▶ [DIRECTIONS FOR THIS TASK] After finding the line with "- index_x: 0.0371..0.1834" in the entries below, retype exactly each line from there through the line with "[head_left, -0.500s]", including that final line.

▶ [STUDY MATERIAL]
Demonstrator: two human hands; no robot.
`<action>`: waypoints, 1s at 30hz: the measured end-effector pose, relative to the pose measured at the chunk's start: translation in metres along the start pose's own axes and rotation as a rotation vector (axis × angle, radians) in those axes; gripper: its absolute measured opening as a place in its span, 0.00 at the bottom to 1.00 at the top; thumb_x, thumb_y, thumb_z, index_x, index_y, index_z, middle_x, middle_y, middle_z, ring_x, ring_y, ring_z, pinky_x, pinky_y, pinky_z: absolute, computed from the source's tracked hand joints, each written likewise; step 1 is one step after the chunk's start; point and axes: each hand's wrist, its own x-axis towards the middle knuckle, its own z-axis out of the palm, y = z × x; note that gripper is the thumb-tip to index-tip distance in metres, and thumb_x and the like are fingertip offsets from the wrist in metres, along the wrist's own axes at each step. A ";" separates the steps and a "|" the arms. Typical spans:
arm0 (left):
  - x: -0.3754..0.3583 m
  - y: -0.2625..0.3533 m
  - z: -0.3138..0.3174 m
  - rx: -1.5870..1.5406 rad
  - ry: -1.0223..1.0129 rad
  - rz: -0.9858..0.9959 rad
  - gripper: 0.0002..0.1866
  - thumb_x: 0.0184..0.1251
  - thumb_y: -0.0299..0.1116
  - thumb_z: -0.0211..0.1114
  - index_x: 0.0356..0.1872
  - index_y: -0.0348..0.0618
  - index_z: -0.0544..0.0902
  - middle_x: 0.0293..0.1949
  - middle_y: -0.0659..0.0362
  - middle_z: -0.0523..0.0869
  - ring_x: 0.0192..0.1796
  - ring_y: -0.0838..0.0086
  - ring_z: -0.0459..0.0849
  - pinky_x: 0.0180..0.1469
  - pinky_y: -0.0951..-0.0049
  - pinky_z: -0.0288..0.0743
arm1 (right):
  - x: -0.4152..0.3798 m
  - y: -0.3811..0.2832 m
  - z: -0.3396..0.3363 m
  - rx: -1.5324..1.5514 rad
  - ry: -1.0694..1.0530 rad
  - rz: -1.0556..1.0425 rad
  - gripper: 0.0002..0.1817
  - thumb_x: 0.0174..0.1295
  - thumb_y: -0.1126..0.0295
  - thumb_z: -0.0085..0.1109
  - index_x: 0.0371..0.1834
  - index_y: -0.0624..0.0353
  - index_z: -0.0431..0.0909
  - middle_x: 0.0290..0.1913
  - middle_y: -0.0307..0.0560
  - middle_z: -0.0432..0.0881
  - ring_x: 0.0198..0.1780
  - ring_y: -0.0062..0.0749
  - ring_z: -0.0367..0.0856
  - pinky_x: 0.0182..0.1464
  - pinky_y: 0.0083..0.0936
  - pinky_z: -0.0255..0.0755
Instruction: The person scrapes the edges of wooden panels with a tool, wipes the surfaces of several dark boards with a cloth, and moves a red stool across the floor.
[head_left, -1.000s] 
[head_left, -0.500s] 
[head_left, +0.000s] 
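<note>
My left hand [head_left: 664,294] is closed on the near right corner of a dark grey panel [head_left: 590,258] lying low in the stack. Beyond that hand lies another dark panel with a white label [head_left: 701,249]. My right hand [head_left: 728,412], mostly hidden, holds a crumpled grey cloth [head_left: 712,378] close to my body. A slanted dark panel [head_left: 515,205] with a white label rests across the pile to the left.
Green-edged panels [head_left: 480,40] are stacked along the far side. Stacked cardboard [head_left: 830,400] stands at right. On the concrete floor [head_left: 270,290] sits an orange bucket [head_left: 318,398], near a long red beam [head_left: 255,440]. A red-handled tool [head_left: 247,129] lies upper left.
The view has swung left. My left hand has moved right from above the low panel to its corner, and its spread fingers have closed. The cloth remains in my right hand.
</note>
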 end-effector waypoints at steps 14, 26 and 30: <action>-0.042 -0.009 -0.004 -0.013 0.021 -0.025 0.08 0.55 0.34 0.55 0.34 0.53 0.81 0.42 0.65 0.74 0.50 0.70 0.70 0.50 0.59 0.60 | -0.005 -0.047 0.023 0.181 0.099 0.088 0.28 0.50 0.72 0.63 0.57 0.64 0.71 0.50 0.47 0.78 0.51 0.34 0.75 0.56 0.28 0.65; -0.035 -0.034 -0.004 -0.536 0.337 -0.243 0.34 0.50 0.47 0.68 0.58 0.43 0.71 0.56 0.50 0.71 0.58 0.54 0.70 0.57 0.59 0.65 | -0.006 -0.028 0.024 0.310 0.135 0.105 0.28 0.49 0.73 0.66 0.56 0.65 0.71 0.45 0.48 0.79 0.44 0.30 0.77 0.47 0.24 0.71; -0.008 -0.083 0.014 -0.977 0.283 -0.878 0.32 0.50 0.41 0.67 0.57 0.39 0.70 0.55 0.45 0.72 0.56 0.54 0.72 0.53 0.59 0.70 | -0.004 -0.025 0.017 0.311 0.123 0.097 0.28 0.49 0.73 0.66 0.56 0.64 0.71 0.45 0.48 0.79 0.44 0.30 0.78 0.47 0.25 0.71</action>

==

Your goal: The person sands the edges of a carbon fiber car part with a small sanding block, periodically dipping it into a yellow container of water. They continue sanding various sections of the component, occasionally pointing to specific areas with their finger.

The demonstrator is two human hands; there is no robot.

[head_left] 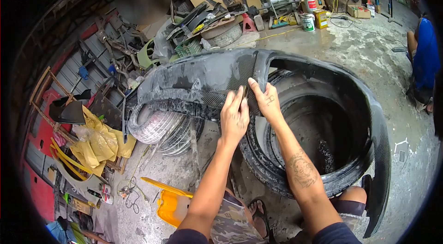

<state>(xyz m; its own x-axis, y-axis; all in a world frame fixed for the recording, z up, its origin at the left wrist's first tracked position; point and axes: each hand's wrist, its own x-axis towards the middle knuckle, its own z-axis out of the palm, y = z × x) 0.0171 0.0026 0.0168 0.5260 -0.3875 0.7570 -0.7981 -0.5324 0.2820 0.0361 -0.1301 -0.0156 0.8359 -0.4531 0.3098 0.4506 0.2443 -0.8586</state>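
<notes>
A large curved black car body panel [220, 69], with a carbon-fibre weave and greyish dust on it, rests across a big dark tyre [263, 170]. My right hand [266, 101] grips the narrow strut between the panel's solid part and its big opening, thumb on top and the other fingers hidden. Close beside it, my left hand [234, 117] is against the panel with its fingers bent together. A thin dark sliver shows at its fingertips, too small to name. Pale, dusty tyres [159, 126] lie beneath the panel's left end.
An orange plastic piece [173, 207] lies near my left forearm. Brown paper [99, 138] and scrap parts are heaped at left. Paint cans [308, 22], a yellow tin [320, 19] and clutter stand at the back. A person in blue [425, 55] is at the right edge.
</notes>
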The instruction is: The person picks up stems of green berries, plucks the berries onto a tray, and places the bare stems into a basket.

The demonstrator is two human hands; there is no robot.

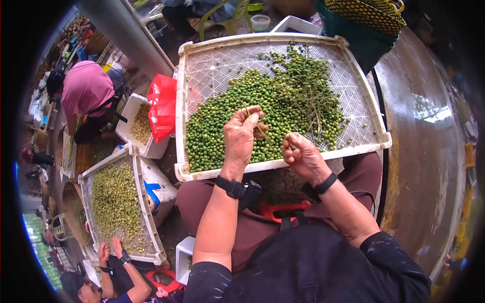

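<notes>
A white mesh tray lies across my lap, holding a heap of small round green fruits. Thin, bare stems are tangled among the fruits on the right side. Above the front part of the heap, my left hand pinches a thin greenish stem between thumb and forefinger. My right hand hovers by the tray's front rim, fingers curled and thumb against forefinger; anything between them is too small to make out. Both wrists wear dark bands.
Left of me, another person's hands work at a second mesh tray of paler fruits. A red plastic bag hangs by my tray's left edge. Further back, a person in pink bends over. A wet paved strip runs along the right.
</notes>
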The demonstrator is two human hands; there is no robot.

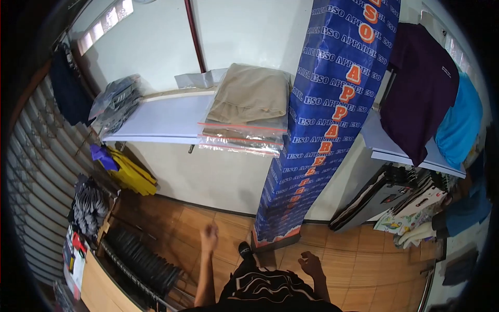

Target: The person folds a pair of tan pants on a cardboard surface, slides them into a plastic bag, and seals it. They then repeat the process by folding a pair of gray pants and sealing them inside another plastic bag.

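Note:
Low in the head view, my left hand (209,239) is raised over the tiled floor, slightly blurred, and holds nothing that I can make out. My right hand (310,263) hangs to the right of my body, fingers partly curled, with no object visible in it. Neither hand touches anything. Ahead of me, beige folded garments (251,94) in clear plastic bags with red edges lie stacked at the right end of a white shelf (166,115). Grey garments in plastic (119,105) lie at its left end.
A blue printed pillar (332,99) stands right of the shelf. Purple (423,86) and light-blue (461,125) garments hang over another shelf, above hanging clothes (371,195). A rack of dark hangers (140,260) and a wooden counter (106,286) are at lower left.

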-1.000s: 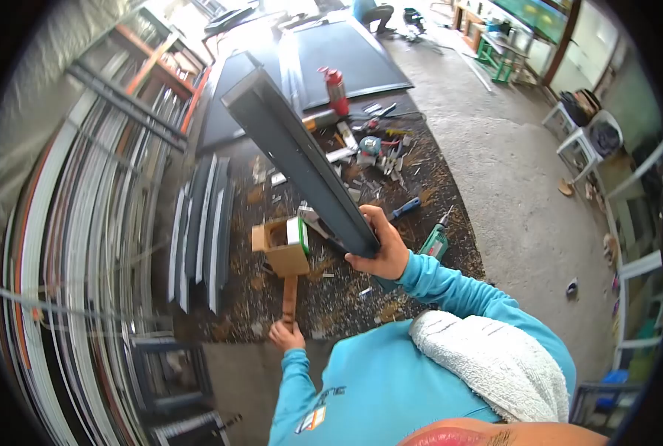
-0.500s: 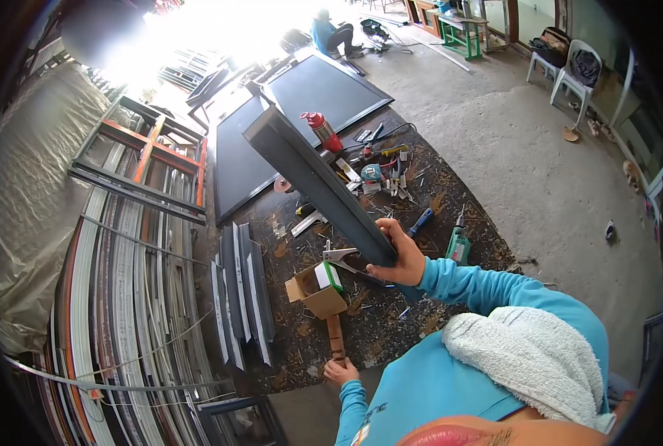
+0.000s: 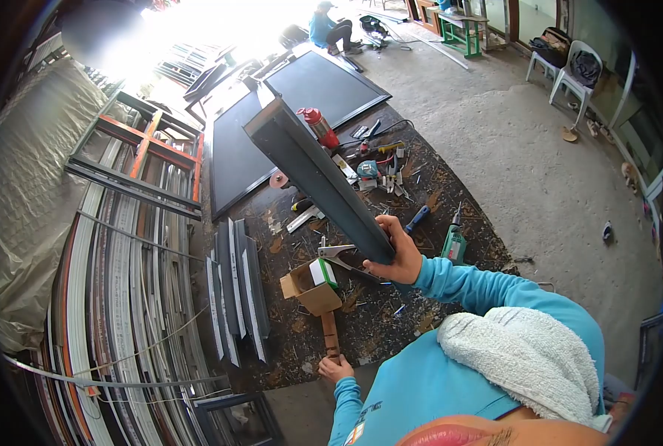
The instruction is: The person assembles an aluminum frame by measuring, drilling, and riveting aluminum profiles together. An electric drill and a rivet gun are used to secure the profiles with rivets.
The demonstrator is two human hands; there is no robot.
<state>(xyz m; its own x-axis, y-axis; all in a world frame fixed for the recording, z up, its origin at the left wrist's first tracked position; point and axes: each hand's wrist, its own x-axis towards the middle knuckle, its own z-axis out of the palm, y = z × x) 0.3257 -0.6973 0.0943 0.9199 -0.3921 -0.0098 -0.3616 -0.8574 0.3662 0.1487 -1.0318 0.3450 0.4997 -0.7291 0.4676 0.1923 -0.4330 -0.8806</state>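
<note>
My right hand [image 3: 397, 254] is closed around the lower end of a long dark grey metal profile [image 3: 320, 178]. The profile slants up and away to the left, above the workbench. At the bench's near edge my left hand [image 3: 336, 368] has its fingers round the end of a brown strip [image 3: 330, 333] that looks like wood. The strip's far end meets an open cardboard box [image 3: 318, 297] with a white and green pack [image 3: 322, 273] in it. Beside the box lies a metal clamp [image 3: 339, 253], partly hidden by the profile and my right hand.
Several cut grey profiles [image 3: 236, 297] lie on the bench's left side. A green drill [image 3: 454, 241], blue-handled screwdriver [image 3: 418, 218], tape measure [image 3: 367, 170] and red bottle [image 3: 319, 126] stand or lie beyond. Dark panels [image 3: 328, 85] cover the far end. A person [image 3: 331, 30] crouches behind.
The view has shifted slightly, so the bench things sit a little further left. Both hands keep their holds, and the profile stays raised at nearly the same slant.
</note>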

▶ [TASK SOLUTION]
  - index_x: 0.0371..0.1834
  - index_y: -0.0624..0.0353
  - index_z: -0.0431..0.0909
  - middle_x: 0.0290..0.1913
  - middle_y: -0.0307..0.0560
  - middle_z: -0.0432..0.0881
  - ring_x: 0.0198..0.1780
  - ring_y: -0.0062..0.0749
  - ring_z: -0.0367..0.0856
  - pinky_x: 0.0182..0.1464
  - pinky_y: 0.0083..0.0936
  - pinky_z: -0.0255..0.0755
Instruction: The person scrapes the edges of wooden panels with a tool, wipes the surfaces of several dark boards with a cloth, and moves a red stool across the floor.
[head_left, -1.000s] 
[head_left, -0.500s] 

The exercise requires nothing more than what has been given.